Each patient may present different combinations of the above symptoms. Sometimes, the so-called triad of pulmonary infarction can occur in clinical practice; that is, dyspnea, thoracodynia, and hemoptysis occur simultaneously; but are only seen in about 20% of patients.
Signs
Tachypnea and cyanosis can occur, wheezing and/or fine moist crackles can be heard in the lungs, and vascular murmurs can be occasionally heard. Corresponding signs appear in case of concurrent atelectasis and pleural effusion.
Circulatory system signs are mainly pulmonary hypertension, right heart insufficiency, and a sharp decrease in left ventricular output. Sinus tachycardia is the most common, and arrhythmias such as premature contractions, supraventricular tachycardia, atrial flutter, and atrial fibrillation can be seen.
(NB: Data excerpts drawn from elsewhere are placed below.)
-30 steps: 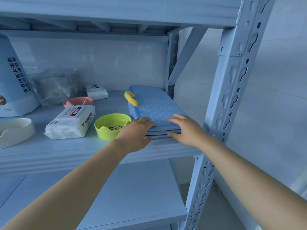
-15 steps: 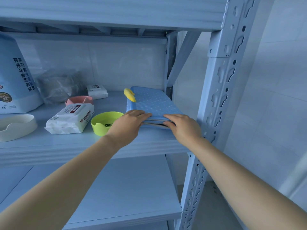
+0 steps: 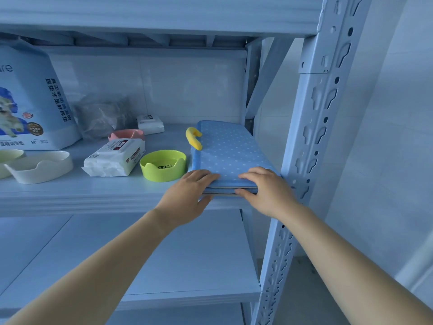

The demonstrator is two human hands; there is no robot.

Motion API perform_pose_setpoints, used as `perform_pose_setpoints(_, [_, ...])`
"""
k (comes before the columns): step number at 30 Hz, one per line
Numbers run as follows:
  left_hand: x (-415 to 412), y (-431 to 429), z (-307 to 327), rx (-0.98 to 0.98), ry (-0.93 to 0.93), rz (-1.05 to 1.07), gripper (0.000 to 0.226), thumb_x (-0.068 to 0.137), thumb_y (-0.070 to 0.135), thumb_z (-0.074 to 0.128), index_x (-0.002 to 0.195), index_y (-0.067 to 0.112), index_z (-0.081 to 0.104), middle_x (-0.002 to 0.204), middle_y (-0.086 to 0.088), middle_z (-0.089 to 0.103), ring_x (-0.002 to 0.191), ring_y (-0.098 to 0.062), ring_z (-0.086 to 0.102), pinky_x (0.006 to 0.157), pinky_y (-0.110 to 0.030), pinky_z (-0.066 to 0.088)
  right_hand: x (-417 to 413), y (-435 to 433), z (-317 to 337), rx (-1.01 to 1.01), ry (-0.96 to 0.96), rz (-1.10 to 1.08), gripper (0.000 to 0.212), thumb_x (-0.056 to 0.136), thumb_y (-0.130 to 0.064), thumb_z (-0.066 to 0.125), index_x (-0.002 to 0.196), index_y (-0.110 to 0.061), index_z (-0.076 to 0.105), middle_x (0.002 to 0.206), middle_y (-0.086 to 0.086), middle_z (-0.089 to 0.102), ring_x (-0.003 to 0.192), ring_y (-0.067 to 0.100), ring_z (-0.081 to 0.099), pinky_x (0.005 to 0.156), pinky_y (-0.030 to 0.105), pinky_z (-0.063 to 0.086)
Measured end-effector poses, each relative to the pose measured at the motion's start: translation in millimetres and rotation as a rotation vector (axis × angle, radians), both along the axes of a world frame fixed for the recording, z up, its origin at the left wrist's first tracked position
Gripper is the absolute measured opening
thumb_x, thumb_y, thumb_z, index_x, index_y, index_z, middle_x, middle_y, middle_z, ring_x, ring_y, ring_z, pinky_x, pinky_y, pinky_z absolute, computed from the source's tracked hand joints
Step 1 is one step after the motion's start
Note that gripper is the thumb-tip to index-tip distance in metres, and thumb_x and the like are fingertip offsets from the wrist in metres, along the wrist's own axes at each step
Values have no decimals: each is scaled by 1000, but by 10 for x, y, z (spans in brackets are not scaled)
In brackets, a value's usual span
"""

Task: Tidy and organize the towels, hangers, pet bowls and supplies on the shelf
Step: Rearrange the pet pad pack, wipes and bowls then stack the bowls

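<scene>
Change: the towel (image 3: 229, 148) now sits closer to the upright post (image 3: 311, 137) at the right of the frame than it did a second ago. Both hands stay on its near edge.
Towel: blue with white dots, folded flat in several layers. It lies at the right end of the middle shelf (image 3: 70, 195), with its near edge at the shelf lip, centre right of the frame.
Yellow piece: a curved yellow tab (image 3: 194, 138) sticks up at the towel's far left side. I cannot tell what it is.
Risk 1: the near edge sits right at the lip, so a pull toward the body would probably drag the stack off the shelf.
Risk 2: the layers show separately at the front, and an uneven push from one hand could skew or unfold them.
Risk 3: the green bowl (image 3: 164, 165) stands just beside the towel's left side, so a leftward slide would knock it.
Left hand (image 3: 187, 195): reaches in from lower left. Its fingers lie over the near left corner with the thumb tucked below the edge, pinching the towel.
Right hand (image 3: 269, 191): reaches in from lower right. Its fingers are on top near the right corner with the thumb against the front edge, gripping the towel.
Stage: judged as squaring the towel into its corner; the bowls are not yet sorted.
</scene>
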State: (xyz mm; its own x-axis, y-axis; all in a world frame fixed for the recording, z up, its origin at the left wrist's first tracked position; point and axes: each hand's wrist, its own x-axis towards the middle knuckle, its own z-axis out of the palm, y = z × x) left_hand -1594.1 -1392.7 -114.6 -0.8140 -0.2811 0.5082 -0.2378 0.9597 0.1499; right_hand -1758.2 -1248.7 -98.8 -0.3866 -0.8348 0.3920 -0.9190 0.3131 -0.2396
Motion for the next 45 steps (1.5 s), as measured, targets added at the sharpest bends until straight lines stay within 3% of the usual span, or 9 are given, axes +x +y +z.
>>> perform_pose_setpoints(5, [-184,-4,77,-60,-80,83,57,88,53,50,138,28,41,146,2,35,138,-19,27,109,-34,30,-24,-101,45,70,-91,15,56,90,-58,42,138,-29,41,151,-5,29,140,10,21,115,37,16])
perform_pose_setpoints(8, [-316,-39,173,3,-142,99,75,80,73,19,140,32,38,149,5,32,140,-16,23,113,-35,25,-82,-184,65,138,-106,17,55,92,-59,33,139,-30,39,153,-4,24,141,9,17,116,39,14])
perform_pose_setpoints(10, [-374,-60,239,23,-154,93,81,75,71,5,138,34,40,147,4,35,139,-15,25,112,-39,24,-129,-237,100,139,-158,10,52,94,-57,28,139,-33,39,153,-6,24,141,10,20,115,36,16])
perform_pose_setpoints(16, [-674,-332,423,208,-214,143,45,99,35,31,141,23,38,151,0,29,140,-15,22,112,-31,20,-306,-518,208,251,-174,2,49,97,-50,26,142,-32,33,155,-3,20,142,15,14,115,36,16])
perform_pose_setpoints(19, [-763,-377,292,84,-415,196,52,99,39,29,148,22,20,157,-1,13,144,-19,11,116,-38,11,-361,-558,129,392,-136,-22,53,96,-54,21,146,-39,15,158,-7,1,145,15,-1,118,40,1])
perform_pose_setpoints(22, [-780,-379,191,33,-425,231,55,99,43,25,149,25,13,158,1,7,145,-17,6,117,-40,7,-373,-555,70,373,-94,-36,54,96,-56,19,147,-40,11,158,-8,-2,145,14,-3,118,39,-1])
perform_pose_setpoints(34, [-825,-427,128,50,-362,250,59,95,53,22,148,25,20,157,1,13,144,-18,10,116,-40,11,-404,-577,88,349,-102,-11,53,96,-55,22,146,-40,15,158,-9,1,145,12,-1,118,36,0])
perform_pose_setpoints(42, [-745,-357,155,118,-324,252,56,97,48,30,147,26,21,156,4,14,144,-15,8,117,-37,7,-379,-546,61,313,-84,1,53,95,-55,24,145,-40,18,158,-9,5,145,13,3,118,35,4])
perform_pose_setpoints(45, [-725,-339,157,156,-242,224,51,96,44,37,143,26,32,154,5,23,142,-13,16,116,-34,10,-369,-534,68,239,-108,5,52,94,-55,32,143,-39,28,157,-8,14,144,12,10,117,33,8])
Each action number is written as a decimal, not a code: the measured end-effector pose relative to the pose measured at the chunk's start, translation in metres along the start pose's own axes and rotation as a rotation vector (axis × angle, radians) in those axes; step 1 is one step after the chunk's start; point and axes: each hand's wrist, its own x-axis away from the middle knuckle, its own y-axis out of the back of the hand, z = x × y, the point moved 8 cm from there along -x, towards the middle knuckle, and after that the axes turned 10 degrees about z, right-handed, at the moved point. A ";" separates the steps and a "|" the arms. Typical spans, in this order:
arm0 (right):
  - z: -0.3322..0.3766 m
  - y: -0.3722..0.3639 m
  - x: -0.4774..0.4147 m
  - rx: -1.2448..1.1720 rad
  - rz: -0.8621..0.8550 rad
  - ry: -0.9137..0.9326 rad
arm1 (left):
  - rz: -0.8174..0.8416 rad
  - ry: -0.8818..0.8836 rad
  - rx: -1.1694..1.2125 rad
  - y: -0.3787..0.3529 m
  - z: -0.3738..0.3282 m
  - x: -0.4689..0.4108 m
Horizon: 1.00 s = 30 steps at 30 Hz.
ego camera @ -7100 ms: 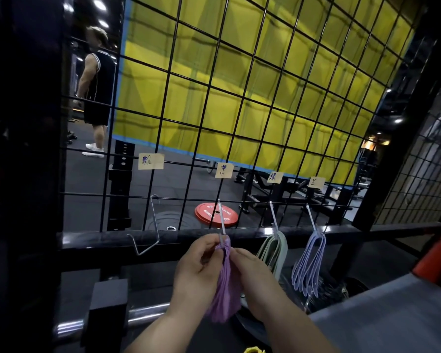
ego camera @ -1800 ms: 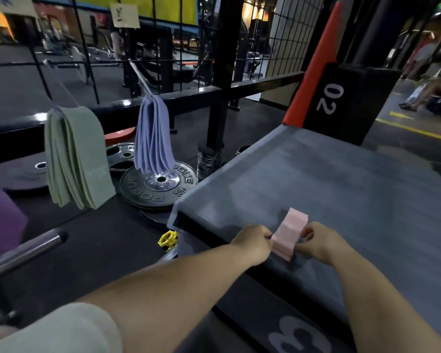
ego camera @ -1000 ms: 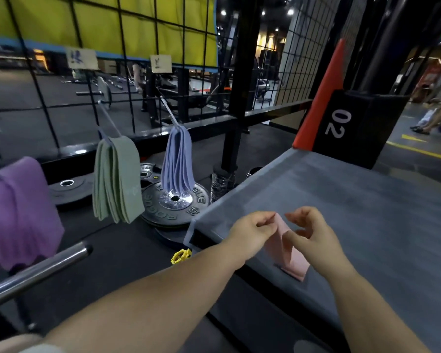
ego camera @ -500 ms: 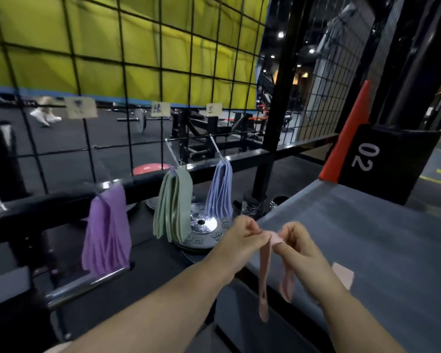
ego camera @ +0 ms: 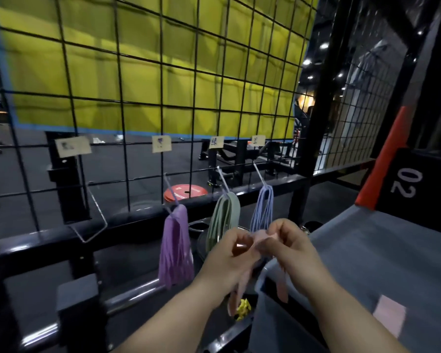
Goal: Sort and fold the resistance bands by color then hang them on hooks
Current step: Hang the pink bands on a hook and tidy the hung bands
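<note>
Both forearms reach forward from the bottom edge of the view and meet in front of the wire grid [ego camera: 138, 98]. The left hand [ego camera: 229, 253] shows its back to the camera, its fingers curled inward and its thumb pressed against them, pinching the top of the pink band [ego camera: 261, 239]. The right hand [ego camera: 293, 248] sits just beside it, fingers bent, with thumb and forefinger closed on the same band. The knuckles of the two hands are close together.

The pink band is held in the air over the near left corner of the grey platform [ego camera: 379, 250]. Its short pinched stretch runs roughly level from hand to hand. Its loose lengths drop straight down below each hand, so its long axis is vertical. The hanging ends are blurred. A second pink piece [ego camera: 390, 318], folded flat, lies on the platform to the right of the right forearm.

Four wire hooks hang from the grid, each under a paper label [ego camera: 73, 146] whose writing cannot be read. The leftmost hook [ego camera: 97, 202] hangs out toward the camera. The next carries the purple bands [ego camera: 176, 250], then come the green bands [ego camera: 223, 220] and the blue bands [ego camera: 262, 212]. Each bundle is folded over its hook and hangs downward. The green and blue bundles are partly hidden behind the hands.
</note>
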 end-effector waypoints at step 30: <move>0.089 -0.242 -0.063 0.056 0.661 0.139 | -0.742 -0.232 -0.340 0.194 -0.100 0.179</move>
The accentuation or splitting of the second heart sound in the pulmonary valve area (P2 > A2) can be heard in some patients, and systolic ejection murmurs can be heard in few patients. Signs of right heart failure such as jugular vein distention or abnormal pulsation, systolic murmurs in the tricuspid area, right ventricular gallop rhythm, hepatomegaly, hepatojugular reflux sign, and lower extremity swelling are present. Few patients have pericardial friction sounds. Severe patients can have hypotension or even shock.
Fever, mostly low-grade fever, but also fever above 38°C, may be present and can be caused by secondary infections such as pulmonary infarction, pulmonary hemorrhage, and atelectasis, as well as thrombophlebitis of the lower extremity.
Manifestations of DVT
The main manifestations are swelling of the affected limb, increased circumference, pain or tenderness, skin pigmentation, and fatigue or increased swelling in the affected limb after walking. Attention should be paid to asymmetrical swelling of both lower extremities. The circumference of both lower extremities can be measured to evaluate the difference. The measurement points of the circumference of the thigh and calf are 15 cm above the upper edge of the patella and 10 cm below the lower edge of the patella, respectively. A difference of more than 1 cm on both sides is of clinical significance. About more than half of patients with lower extremity DVT have no subjective symptoms and obvious signs.
Diagnosis
Diagnosis includes clinical diagnosis, definite diagnosis, and etiological diagnosis.
Clinical diagnosis
In case of clinical manifestations such as unexplained dyspnea, thoracodynia, syncope, and shock, with or without asymmetric swelling and pain in the lower extremities, the following examinations should be conducted.
Plasma D-dimer test
The diagnostic sensitivity of D-dimer for acute PTE is between 92% and 100%, and the test has a high negative predictive value for patients with low clinical possibility of suspected PTE. The use of enzyme-linked immunosorbent assay, enzyme-linked immunofluorescence analysis, highly sensitive quantitative microparticle agglutination assay, and chemiluminescence immunoassay for D-dimer detection has high sensitivity. If D-dimer < 500μg/L, acute PTE can be basically excluded.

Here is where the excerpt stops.